I'm 30 miles northwest of the broadcasting towers, which are all located in the same area. With my HDTivo enroute, I've mounted a Channel Master 4221 in my attic. 

The analog UHF stations all come in well, as do Channels 10 and 13 on the VHF band. I've read in this forum that good analog equals good HD, if the HD signals are strong enough. 

Does anyone know whether the Sacramento stations are broadcasting strong or weak signals? The color chart at antennaweb leads me to believe that Channel 31 (UPN), which broadcasts "Enterprise," is going to be problem.  

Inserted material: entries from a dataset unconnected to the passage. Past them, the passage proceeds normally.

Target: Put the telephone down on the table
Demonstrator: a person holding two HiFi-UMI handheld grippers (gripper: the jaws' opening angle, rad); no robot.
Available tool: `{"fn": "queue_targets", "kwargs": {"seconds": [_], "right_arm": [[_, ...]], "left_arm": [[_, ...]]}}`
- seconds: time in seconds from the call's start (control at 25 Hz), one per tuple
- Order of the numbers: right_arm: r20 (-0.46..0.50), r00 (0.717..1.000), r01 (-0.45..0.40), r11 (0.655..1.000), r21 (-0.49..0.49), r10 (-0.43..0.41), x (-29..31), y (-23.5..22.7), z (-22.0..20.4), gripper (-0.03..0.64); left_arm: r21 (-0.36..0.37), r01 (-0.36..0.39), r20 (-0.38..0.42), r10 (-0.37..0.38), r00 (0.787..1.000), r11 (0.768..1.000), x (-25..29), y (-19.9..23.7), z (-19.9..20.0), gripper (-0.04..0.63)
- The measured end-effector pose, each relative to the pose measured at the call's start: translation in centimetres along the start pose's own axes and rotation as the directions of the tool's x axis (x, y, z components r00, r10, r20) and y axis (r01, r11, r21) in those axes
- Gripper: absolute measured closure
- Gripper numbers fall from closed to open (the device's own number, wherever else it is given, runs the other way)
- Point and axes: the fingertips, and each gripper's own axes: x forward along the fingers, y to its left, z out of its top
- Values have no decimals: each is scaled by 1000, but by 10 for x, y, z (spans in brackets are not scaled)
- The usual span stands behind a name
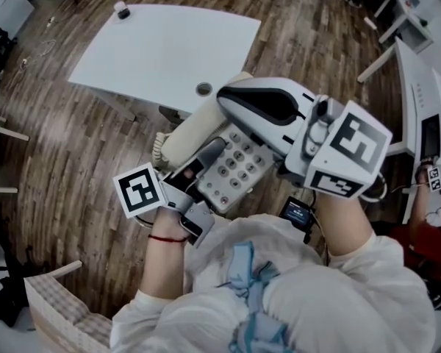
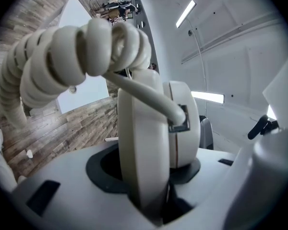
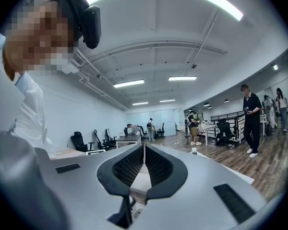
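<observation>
Carry step: your left hand-held gripper (image 1: 209, 153) is clamped on the telephone (image 1: 239, 166), which is in the air, well short of the worktop (image 1: 162, 50). Your right hand-held gripper (image 1: 228, 98) is closed and empty. Next: bring it over the worktop, lower it flat, release.

Left gripper (image 1: 214, 150) – slim grey-and-black body, white cube (image 1: 140, 190) with black square markers at rear. Right gripper (image 1: 231, 98) – bulky white-grey shell, black rim round mouth, bigger marker cube (image 1: 350, 157). Black ribbed pads (image 3: 129, 166); dark rectangular slots (image 3: 233, 202) in shell top. Person wears white long sleeves (image 1: 367, 263), pale-blue ties (image 1: 246, 271) at chest, thin red string (image 1: 167, 237) round left wrist.
</observation>
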Motion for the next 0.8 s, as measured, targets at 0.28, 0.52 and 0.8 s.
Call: {"fn": "queue_targets", "kwargs": {"seconds": [0.28,0.52,0.8], "right_arm": [[-9,1000,-11,1000,14,11,68,0,2,583],[-13,1000,-27,999,19,27,161,-1,-1,583],[0,1000,-12,999,49,12,169,-6,-10,583]], "left_arm": [[-6,2,20,-2,1000,1000,-36,7,60,413],[-6,1,28,0,1000,1000,-80,25,139,413],[4,-8,16,8,1000,1000,-83,31,148,413]]}}
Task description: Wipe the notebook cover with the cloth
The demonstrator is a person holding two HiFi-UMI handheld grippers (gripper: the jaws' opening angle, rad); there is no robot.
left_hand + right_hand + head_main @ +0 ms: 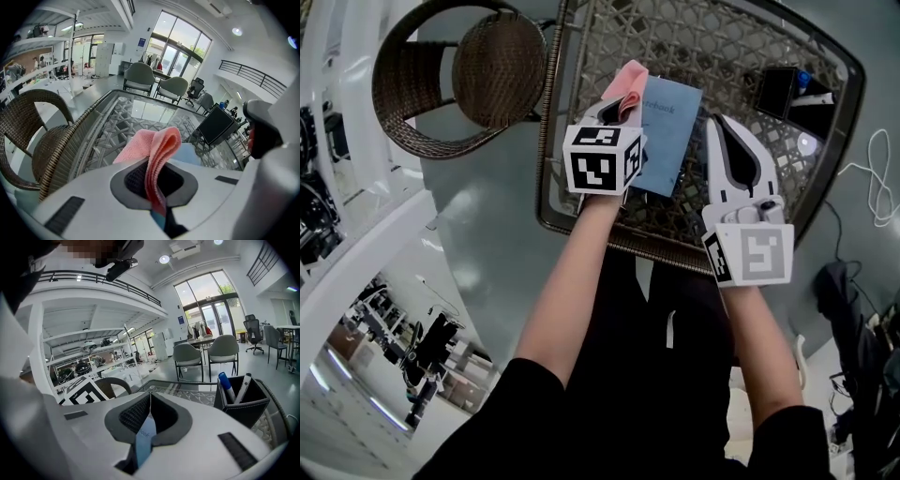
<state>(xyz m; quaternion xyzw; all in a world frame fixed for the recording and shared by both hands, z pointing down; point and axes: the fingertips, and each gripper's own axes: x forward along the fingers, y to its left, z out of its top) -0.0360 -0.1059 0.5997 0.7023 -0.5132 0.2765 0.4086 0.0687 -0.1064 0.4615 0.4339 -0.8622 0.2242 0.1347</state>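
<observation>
Now left gripper (153, 180) clamps cloth (152, 145), right gripper (147, 418) clamps notebook (143, 438); pens (226, 385) stand in holder (244, 409).

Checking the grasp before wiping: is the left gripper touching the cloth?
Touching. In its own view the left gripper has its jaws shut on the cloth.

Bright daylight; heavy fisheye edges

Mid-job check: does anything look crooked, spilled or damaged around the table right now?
Nothing stands out. The pink cloth is pinched, folded, in the left tongs. The right tongs are shut on the edge of the blue notebook. The pen holder stands upright on the table, and no spill shows.
</observation>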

I'll know the answer by week's end when the receiver arrives, but thought I'd ask anyway.


----------



## Chris Blount (Jun 22, 2001)

From what I have been told by relatives and friends, the Sacramento locals are quite strong so you shouldn't have any problems. Channel 31 was planning to go to full power last week but as of today I don't know if that ever happened.


----------



## jimisham (Jun 24, 2003)

I don't know if this is of any help or not or how accurate the information is - http://www.tvradioworld.com/region1/ca/tv_information.asp?m=sac


----------



## Lije Baley (Dec 7, 2003)

Thanks to both of you. That's an impressive list jimisham. If it's accurate, even the "full-power" digital signals are way below the analog UHF ones. 

I'll find out Thursday or Friday (c'mon Fed-Ex Ground) whether an attic mounted 4221 is sufficient. I don't think the 4228 will fit through the opening into the attic without being dismantled (and I'm tired of crawling under ducts and through insulation material--cough, cough).


----------



## Lije Baley (Dec 7, 2003)

FANTASTIC!!! HD-Tivo arrived this afternoon, was up and running quickly with no fuss. 

INCREDIBLE Hi-Def "Enterprise" from UPN, and it's my weakest signal. Their engineer told me they'll be going to full power in June. I'm also receiving Channel 19's digital signal from Modesto, which must be 90 air miles away.

Now I've got to figure out what to watch. It's all so PRETTY.


----------



## jimisham (Jun 24, 2003)

Got a question or two for you. We're about 35 to 40 miles from the TV towers here with no major obstructions in the way.
I'm thinking about putting a similar antenna in our attic in the garage. So the antenna would, at the most, be about 12 feet high. I think I could put a 4228 up there.
How high above ground would you guess your antenna in the atttic? Is it a one or two story house?


----------



## Chris Blount (Jun 22, 2001)

Lije Baley said:


> FANTASTIC!!! HD-Tivo arrived this afternoon, was up and running quickly with no fuss.
> 
> INCREDIBLE Hi-Def "Enterprise" from UPN, and it's my weakest signal. Their engineer told me they'll be going to full power in June. I'm also receiving Channel 19's digital signal from Modesto, which must be 90 air miles away.
> 
> Now I've got to figure out what to watch. It's all so PRETTY.


Great! That's good to hear. I have found that the HD Tivo does quite well with local OTA reception even if the signal is down in the 60's.


----------